Concluding though that a collection of functionally specified information came from a mind is not an argument from ignorance. It is not a conclusion from a gap in our knowledge. It is making a logical inference from what we know very well by long experience. It is an inference from experimentally reproducible data.

See also The Probability of Life about the rarity of this specified complex information.

In this newer context, law-like explanations can become quite inadequate. Laws are insufficient to explain aspects of the working of mind (e.g. creativity). This inadequacy is a problem for those that only will accept law-like naturalistic explanations.
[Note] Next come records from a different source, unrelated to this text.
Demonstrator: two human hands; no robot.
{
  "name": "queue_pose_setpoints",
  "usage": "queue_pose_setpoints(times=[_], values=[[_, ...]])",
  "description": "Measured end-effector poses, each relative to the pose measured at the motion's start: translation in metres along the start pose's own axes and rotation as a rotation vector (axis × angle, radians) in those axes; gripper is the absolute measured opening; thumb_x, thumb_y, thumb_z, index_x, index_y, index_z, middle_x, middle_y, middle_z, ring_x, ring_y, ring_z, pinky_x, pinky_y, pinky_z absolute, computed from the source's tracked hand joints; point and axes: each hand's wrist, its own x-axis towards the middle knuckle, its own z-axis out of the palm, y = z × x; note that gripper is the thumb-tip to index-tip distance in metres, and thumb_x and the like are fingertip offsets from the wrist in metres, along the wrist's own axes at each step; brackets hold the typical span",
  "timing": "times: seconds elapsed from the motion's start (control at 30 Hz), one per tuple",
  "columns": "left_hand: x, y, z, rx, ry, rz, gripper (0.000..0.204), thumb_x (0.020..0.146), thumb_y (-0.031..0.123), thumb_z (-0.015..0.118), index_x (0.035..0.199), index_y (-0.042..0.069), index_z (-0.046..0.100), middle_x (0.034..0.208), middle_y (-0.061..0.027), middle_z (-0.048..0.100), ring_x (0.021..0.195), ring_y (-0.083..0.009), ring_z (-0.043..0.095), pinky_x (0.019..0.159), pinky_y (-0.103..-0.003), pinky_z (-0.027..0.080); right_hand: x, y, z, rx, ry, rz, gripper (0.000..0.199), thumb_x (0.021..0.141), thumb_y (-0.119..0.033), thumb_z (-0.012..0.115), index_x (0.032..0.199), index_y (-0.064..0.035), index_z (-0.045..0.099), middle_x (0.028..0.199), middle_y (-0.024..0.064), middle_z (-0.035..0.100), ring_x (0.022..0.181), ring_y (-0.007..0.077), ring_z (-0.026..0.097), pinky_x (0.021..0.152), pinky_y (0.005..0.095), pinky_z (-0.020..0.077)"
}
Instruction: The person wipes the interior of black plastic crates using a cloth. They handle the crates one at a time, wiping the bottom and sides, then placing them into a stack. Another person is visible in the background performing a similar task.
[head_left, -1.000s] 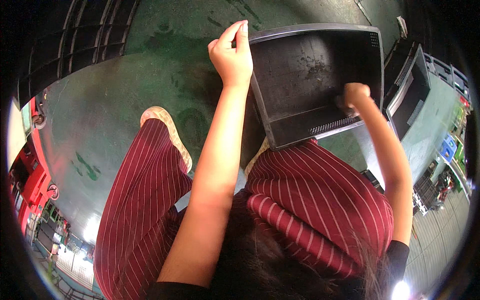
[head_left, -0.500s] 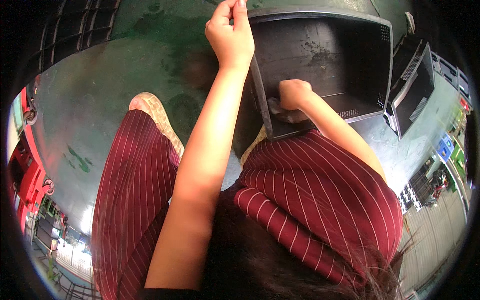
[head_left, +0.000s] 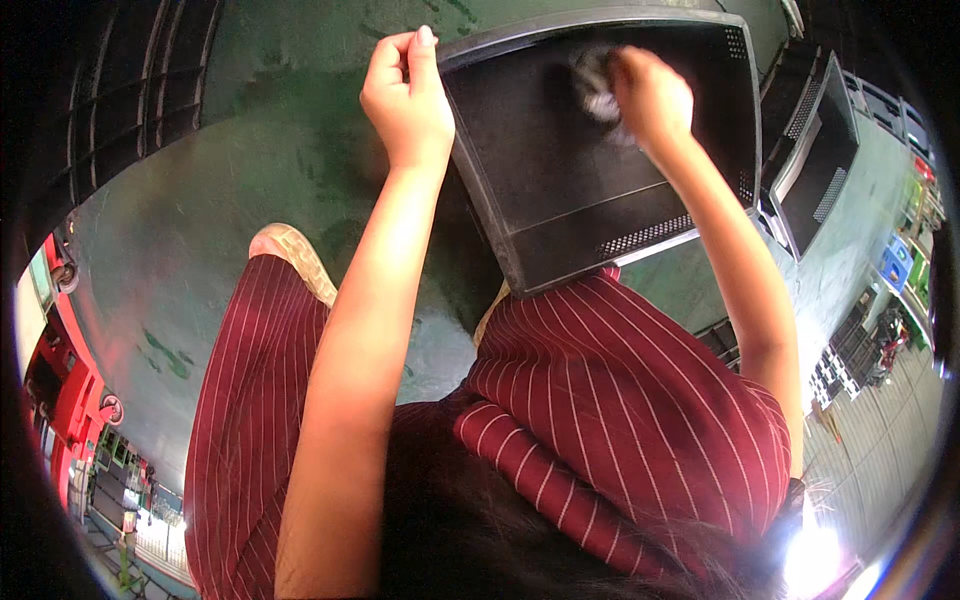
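Observation:
A black plastic crate (head_left: pixel 560 215) with perforated patches in its walls stands tilted before my knees, its open side facing me. My left hand (head_left: pixel 410 105) is closed at its far left corner, thumb up, gripping the rim. Inside the crate, my right hand (head_left: pixel 655 100) is closed on a crumpled grey-white rag (head_left: pixel 598 88), pressed near the upper part of the inner surface. The rag is smeared by motion, and part of it is hidden behind the fingers. The crate's near corner rests by my right knee.
Another black crate (head_left: pixel 820 150) stands just right of this one. Dark slatted racks (head_left: pixel 140 90) are at the far left, on the green floor (head_left: pixel 200 220). Red wheeled equipment (head_left: pixel 75 390) lies along the left edge. A blue plastic item (head_left: pixel 895 262) is at the right.
My right hand has moved the rag from the crate's near left corner up and away to its far part. My left hand and the crate have shifted slightly left.

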Motion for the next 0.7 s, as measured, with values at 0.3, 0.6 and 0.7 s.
queue_pose_setpoints(times=[0.3, 0.6, 0.7], values=[[-0.001, 0.0, 0.001, -0.012, 0.001, -0.024, 0.018, 0.084, 0.017, 0.053, 0.076, 0.001, 0.055, 0.072, 0.0007, 0.056, 0.066, -0.0039, 0.047, 0.062, -0.018, 0.038, 0.016, 0.036, 0.018, -0.185, 0.022, -0.111, 0.022, 0.077, -0.028, 0.054, 0.088, -0.0094, 0.057, 0.084, 0.0092, 0.056, 0.075, 0.0284, 0.057, 0.063, 0.0382, 0.0466], [0.0, -0.002, 0.0, -0.029, -0.045, -0.064, 0.02, 0.085, 0.018, 0.052, 0.072, 0.003, 0.053, 0.066, 0.005, 0.048, 0.062, -0.0024, 0.04, 0.057, -0.017, 0.033, -0.001, 0.01, 0.001, -0.109, -0.376, -0.03, 0.053, 0.075, -0.029, 0.056, 0.125, -0.0208, 0.039, 0.079, 0.0164, 0.06, 0.073, 0.0315, 0.06, 0.066, 0.0406, 0.0485], [0.001, 0.0, -0.002, -0.015, -0.045, -0.076, 0.022, 0.085, 0.02, 0.052, 0.073, 0.002, 0.053, 0.065, 0.0055, 0.047, 0.061, -0.0023, 0.039, 0.055, -0.018, 0.032, 0.009, 0.011, -0.005, -0.218, -0.392, 0.097, 0.042, 0.078, -0.02, 0.048, 0.121, -0.0183, 0.043, 0.083, 0.0157, 0.061, 0.078, 0.0315, 0.06, 0.067, 0.0406, 0.0489]])
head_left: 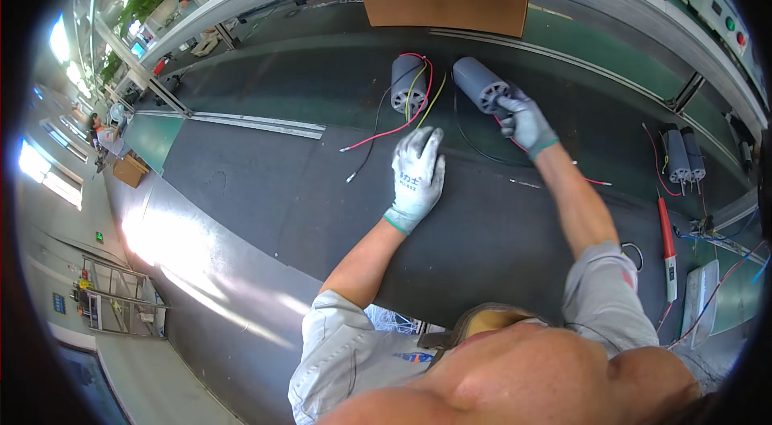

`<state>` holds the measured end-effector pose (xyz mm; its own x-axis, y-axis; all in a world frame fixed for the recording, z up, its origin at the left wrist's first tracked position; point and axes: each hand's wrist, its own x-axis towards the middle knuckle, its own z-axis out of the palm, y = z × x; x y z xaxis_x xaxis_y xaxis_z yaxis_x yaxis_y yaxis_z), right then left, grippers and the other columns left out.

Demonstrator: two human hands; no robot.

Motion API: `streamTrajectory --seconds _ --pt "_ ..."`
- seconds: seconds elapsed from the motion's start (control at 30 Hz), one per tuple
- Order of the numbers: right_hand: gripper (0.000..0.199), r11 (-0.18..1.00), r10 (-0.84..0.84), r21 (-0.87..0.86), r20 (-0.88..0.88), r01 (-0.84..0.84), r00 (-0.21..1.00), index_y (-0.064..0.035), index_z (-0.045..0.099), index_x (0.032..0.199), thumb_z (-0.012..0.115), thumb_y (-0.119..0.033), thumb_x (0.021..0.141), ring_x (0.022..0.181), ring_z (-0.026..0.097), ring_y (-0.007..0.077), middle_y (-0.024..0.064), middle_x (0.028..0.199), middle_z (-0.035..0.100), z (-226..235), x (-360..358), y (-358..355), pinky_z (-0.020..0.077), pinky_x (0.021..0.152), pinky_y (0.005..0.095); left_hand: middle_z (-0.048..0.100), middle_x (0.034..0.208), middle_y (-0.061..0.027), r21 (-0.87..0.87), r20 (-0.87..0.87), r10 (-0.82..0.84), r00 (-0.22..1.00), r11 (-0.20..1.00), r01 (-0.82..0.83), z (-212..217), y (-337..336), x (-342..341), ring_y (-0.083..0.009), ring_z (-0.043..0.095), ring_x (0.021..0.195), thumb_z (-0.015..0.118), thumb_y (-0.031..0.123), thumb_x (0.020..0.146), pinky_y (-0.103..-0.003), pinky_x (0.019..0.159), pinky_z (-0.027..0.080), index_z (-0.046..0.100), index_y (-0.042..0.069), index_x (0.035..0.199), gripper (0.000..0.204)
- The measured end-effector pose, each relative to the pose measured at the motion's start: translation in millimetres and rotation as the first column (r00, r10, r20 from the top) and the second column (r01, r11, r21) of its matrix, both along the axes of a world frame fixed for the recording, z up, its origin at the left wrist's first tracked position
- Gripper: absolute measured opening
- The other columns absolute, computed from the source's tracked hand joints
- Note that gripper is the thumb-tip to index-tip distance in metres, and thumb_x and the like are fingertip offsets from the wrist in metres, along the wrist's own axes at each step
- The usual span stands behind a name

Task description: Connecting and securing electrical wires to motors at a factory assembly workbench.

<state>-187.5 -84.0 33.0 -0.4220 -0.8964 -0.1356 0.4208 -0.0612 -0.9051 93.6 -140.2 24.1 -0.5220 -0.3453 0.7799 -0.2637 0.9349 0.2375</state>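
At a dark conveyor tabletop [265, 184], my gloved right hand [523, 123] closes its fingers [508, 103] around the near end of a grey cylindrical motor [480, 83] lying on its side, while my left hand [416, 172] hovers flat and open, fingers [426, 143] spread, gripping nothing. A second grey motor [408, 83] stands just beyond my left fingertips, its red, yellow and black lead wires [394, 129] trailing toward and past them to the left. The risk, as I judge it, lies in those loose leads: should either hand sweep across them, a snagged wire could drag the second motor over or pull at its connections. The held motor's own black cable [470, 143] loops between my two hands and could catch likewise. Further right, beyond my right forearm, two more motors [682, 156] and a red-handled tool [666, 240] sit well apart.
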Motion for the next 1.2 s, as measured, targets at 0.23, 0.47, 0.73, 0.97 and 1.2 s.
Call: streamTrajectory --seconds 0.23,0.47,0.73,0.97,1.2 --pt "0.053 0.972 0.235 0.197 -0.772 -0.129 0.59 -0.0052 0.055 0.142 0.065 -0.012 0.09 0.059 0.054 0.0064 0.0001 0.1 0.069 112 33 142 0.0439 0.052 0.0235 0.061 0.122 -0.0209 0.143 0.256 -0.005 0.967 0.989 -0.033 -4 33 -29 -0.0391 0.056 0.117 0.066 0.034 0.092 -0.051 0.103 0.041 0.05 0.001 0.137 0.058" --pt "0.06 0.939 0.283 0.339 -0.65 0.064 -0.705 -0.0335 0.055 0.143 0.063 -0.018 0.086 0.061 0.067 0.0249 0.0112 0.077 0.068 91 144 247 0.0532 0.054 0.0356 0.07 0.106 -0.0134 0.595 0.051 -0.949 0.312 0.28 0.753 45 160 49 -0.0321 0.068 0.095 0.072 0.02 0.089 -0.039 0.08 0.056 0.071 0.01 0.11 0.023" --pt "0.051 0.979 0.137 0.183 -0.918 -0.093 -0.371 -0.037 0.058 0.139 0.055 -0.022 0.091 0.071 0.07 0.0259 0.0085 0.095 0.069 25 212 280 0.0582 0.059 0.039 0.062 0.126 -0.015 0.14 -0.021 -0.124 0.992 0.982 0.126 -5 113 20 -0.0259 0.058 0.117 0.054 0.011 0.101 -0.036 0.102 0.046 0.062 0.001 0.128 0.03" --pt "0.049 0.983 -0.1 -0.162 -0.862 0.081 -0.497 -0.0165 0.063 0.132 0.063 -0.009 0.083 0.116 0.059 0.0312 0.0103 0.126 0.063 28 160 237 0.0481 0.1 0.0486 0.064 0.116 -0.0146 0.393 -0.243 -0.243 0.939 0.86 0.324 -20 116 30 -0.0305 0.058 0.114 0.056 0.003 0.096 -0.04 0.103 0.043 0.066 0.003 0.117 0.023" --pt "0.02 0.959 0.282 0.269 -0.935 -0.088 0.217 -0.0028 0.073 0.098 0.067 -0.02 0.089 0.07 0.068 0.0306 0.0141 0.083 0.073 79 116 211 0.0525 0.067 0.0425 0.063 0.127 -0.0106 0.816 -0.317 -0.084 0.945 0.484 0.317 -6 104 46 -0.0214 0.056 0.123 0.056 0.012 0.104 -0.034 0.109 0.043 0.06 0.001 0.131 0.03"
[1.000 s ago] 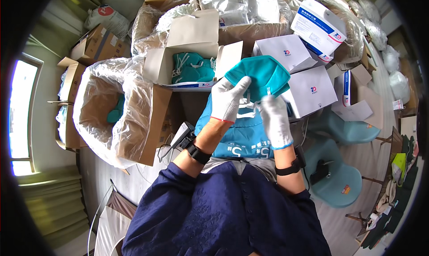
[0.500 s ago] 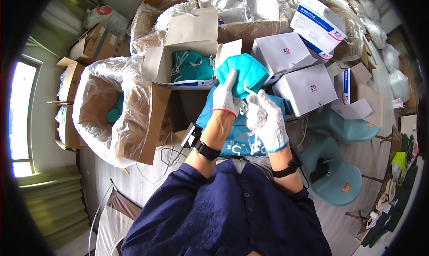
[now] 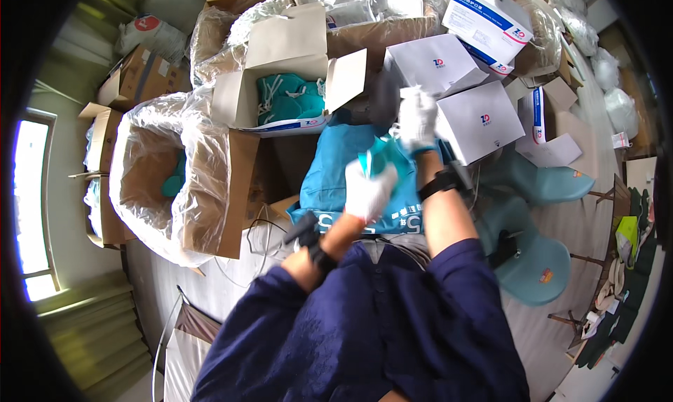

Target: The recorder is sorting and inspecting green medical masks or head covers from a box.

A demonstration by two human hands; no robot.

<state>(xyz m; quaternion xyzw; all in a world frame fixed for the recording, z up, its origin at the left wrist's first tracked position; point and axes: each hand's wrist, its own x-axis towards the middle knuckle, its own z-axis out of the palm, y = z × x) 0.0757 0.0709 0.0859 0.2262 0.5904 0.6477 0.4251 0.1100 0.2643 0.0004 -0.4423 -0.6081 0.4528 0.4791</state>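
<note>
Both my hands wear white gloves. My left hand (image 3: 367, 190) is closed on a folded teal cloth piece (image 3: 382, 161) over the teal bag (image 3: 329, 174) on my lap. My right hand (image 3: 418, 120), blurred, holds the upper end of the same teal piece, just in front of a closed white box (image 3: 484, 121). An open white box (image 3: 291, 65) with several teal items inside stands beyond my hands, to the left.
A large cardboard carton lined with clear plastic (image 3: 168, 185) stands at my left with a teal item inside. More white boxes (image 3: 431, 62) and a blue-and-white box (image 3: 487, 20) lie ahead. Teal chairs (image 3: 540, 262) stand to the right. Cables run across the floor.
The round teal cap my hands held spread out is now folded small. My left hand has dropped toward my lap; my right hand has lifted toward the white boxes.
</note>
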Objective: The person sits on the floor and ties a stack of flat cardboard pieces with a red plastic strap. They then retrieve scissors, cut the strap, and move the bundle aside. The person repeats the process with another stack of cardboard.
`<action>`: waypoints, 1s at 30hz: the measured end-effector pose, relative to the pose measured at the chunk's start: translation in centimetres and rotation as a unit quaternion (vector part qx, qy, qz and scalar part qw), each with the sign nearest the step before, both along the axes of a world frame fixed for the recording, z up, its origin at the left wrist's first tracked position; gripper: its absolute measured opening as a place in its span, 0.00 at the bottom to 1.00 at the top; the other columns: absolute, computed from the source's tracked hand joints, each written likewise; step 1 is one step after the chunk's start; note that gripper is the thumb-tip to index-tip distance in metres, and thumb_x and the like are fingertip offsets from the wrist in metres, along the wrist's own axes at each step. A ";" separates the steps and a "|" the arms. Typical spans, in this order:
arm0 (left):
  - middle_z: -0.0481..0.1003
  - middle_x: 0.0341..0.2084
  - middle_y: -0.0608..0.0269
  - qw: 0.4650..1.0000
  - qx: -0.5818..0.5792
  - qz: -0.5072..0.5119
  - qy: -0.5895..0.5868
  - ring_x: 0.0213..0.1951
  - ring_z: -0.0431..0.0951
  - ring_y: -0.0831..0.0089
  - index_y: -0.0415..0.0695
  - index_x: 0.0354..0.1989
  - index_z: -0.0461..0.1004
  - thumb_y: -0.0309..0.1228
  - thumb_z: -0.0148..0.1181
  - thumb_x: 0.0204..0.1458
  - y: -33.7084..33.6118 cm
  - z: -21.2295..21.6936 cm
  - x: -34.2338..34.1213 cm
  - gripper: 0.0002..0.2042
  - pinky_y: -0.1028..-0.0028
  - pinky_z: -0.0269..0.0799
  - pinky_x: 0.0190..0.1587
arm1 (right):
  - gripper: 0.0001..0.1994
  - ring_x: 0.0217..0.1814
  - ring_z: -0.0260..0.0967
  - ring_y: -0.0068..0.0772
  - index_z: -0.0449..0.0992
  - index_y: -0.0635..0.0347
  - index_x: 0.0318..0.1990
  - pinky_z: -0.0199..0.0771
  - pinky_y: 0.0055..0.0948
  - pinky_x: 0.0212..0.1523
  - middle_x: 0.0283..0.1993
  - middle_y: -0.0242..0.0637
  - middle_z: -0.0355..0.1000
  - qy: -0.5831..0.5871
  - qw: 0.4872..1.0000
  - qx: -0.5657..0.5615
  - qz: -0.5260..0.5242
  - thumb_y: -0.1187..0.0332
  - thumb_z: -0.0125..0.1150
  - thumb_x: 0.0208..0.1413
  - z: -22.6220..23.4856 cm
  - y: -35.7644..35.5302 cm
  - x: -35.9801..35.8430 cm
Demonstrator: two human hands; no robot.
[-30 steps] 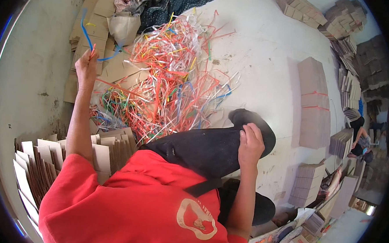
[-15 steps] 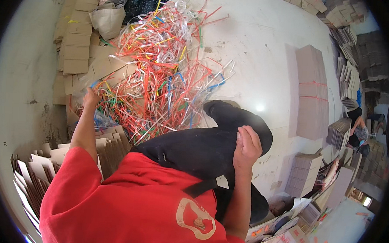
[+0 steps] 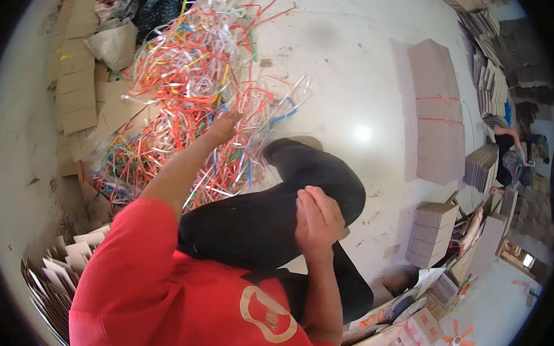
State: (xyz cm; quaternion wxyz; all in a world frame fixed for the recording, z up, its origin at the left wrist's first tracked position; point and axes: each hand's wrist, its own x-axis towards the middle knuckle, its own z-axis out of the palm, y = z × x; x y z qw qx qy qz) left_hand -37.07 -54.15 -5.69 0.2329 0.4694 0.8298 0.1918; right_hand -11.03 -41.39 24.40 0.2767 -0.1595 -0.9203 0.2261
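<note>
My left hand (image 3: 224, 127) reaches over the middle of a tangled heap of plastic strapping (image 3: 181, 86), mostly red and white with yellow, green and blue pieces. Its fingers are slightly smeared and point toward the right, so whether they grip a strap is unclear. My right hand (image 3: 319, 220) is above my bent leg in black trousers (image 3: 243, 221). Its fingers are pressed together and closed; anything between them is hidden.
Flattened cardboard (image 3: 77, 93) lies along the left wall beside a beige bag (image 3: 113, 44). More sheets (image 3: 65, 268) stand at lower left. A tied cardboard stack (image 3: 440, 112) lies right. Beyond it are further stacks (image 3: 433, 234), an orange-bladed fan (image 3: 457, 341) and another person (image 3: 514, 160).
My left hand has left the blue strap at the heap's left edge and swung right over its middle. My right hand has shifted slightly left and down in the picture. The whole view has shifted.
</note>
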 end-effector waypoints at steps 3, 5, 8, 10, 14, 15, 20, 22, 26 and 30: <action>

However, it is not an issue for those who accept the idea that the world and things in it are artifacts, and are not merely products of natural processes. •••

Logically there are two possibilities for the universe. It is either a result of natural process, or it was not. The universe either made itself (by some natural process) or it was made (which is not a naturalistic process).

If everything is created then everything ultimately is an artifact. In this context, natural laws could be taken as an example of the steady will of the maker. Other aspects of the world such as fine tuning and information in DNA could be best explained as products of the maker’s mind.

However, if everything can only come from natural process, then only natural law is available for explanations. The things that seem to be of products of mind are very inexplicable in this context (like the information contained in DNA).

In both these explanatory cases, aspects of curiosity can be satisfied. Discovering natural law explains mechanistically how something works. Discovering a maker behind things can help explain the purposes for those things. Note however that laws are never teleological; laws do not explain the the purpose or the why of things.

There are things which make sense when explained as a product of mind. For these, it also makes sense to look for design rationales. (Note however that the basis for design rationales must first come from a belief that the maker is characterized by rationality.) So then analyzing with a perspective of design can explain the purposive (the teleological) reason(s) why something exists as it does.

A person might choose to disallow the design option. Note however that this is only an artificial self-restriction, and it keeps them in a field of poorer explanatory options.

Summary

God has always revealed his workmanship in what we could read out of nature; this inspires awe. He revealed part of his character in the social system he established with the Jewish people; this showed law, order and consistency. Later God fully revealed his motivating values in Jesus; this additionally showed thoughtfulness and love of reasoning.

Man initially considered that the world was full of chaos. Because of the Bible, the character of God became seen as marked by consistency and lawfulness, therefore the world which God had made became viewed in the same way. A growing body of discoveries together with this view became modern science. However as science has more recently advanced, we are now discovering that the best explanation for the universe and for life is from products of mind and other aspects of reason.

Modern science came into being because of belief that the world was made by the great law-giver. We know through Jesus however, that God is motivated by principle and not law. This then elevates the mature reasoning mind over simple laws.

Revelations in science have paralleled what we know about God as already revealed to us. And it follows a familiar pattern of learning: from no rules, to concrete rules, to abstract reasoning. If science is to progress it now needs to see the world as made not just by the great law-giver, but by the great rational designer.